Bundhun Pravesh Kumar, Pursun Manish, Teeluck Abhishek Rishikesh, Bhurtu Akash, Soogund Mohammad Zafooruddin Sani, Huang Wei-Qiang
Institute of Cardiovascular Diseases, the First Affiliated Hospital of Guangxi Medical University, Nanning, Guangxi, 530027, P. R. China.
Guangxi Medical University, Nanning, Guangxi, 530027, P. R. China.
Sci Rep. 2016 Oct 24;6:35869. doi: 10.1038/srep35869.

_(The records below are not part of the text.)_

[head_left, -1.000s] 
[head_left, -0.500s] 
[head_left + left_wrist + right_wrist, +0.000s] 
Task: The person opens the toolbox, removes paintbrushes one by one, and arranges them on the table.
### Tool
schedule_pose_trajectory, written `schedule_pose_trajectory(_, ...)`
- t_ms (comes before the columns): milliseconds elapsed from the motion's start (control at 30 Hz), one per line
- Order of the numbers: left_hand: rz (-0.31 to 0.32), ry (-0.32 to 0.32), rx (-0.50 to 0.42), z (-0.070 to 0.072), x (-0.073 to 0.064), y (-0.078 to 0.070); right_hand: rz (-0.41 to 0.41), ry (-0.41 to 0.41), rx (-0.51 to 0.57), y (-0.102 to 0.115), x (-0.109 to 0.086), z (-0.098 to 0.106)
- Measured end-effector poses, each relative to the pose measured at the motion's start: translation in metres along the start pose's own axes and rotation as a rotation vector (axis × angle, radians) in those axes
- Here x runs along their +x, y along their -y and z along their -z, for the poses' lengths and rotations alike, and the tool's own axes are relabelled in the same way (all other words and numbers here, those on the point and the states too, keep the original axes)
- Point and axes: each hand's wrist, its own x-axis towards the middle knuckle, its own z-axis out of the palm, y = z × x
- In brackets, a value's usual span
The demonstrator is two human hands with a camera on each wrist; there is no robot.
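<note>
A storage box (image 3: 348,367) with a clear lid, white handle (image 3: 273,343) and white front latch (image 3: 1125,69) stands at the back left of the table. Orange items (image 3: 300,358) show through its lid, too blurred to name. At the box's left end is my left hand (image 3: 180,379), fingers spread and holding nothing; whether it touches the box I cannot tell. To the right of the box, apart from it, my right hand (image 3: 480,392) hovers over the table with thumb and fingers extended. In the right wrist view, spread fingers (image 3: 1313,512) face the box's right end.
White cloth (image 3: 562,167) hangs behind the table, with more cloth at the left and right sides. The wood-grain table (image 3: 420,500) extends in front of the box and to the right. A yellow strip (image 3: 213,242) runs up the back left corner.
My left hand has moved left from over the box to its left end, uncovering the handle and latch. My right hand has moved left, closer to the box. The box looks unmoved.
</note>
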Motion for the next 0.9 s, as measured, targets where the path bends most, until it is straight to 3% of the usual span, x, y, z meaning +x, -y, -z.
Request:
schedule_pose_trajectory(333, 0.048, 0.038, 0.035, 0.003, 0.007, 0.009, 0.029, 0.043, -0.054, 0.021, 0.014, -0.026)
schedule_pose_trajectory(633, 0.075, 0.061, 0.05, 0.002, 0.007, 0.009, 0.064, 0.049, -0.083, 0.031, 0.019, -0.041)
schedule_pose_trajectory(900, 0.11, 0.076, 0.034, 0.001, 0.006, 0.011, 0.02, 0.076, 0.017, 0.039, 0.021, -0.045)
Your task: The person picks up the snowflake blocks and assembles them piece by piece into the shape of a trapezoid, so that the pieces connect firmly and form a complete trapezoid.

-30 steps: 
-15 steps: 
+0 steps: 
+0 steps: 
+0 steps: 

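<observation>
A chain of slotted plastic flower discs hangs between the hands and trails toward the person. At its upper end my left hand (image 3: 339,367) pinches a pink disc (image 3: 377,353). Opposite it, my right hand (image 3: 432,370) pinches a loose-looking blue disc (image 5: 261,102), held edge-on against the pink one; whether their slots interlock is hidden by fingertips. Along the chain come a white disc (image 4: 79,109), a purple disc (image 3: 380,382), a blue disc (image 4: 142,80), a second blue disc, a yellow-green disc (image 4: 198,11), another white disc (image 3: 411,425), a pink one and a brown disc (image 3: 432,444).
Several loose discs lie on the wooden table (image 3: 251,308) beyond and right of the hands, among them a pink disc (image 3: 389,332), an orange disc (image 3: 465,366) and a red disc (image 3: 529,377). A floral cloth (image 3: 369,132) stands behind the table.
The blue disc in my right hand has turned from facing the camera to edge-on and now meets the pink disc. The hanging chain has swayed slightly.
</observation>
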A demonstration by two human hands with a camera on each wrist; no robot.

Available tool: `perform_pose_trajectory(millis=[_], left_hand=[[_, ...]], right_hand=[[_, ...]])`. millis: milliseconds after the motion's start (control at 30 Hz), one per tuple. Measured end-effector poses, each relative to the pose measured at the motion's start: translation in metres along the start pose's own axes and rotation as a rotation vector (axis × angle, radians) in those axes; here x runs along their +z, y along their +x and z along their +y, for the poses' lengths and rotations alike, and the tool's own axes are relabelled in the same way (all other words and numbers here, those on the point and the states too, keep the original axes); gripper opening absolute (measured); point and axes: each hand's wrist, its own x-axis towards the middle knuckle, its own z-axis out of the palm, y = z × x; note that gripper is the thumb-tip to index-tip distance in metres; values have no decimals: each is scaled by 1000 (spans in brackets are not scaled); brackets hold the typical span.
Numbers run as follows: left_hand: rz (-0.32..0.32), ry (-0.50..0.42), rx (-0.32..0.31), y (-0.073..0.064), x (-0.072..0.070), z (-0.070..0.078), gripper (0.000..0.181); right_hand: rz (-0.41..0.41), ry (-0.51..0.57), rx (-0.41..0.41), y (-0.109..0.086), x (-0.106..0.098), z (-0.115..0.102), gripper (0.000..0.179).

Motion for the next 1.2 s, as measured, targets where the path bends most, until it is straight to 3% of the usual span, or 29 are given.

This study aimed to compare the mid-term adverse cardiovascular outcomes associated with Coronary Artery Bypass Surgery (CABG) and Percutaneous Coronary Intervention (PCI) with Everolimus Eluting Stents (EES). Electronic databases were searched for studies comparing the mid-term (>1 year) adverse cardiovascular outcomes between CABG and PCI with EES. Odd Ratios (OR) with 95% Confidence Intervals (CIs) were calculated and the pooled analyses were performed with RevMan 5.3 software. A total number of 5207 patients were involved in this analysis. No significant difference was observed in mortality between CABG and EES with OR: 0.90, 95% CI: 0.73-1.10; P = 0.30. Moreover, CABG was associated with a high stroke rate, with OR: 0.73, 95% CI: 0.45-1.17; P = 0.19, without any statistical significant. CABG was associated with significantly lower Major Adverse Cardiac Events and Myocardial Infarction with OR: 1.46, 95% CI: 1.05-2.04; P = 0.03 and OR: 1.46, 95% CI: 1.01-2.12; P = 0.05 respectively whereas PCI was associated with a significantly higher repeated revascularization with OR: 2.21; 95% CI: 1.76-2.77; P = 0.00001. In conclusion, significant differences were noted in several subgroups analyzing the mid-term cardiovascular outcomes between CABG and EES.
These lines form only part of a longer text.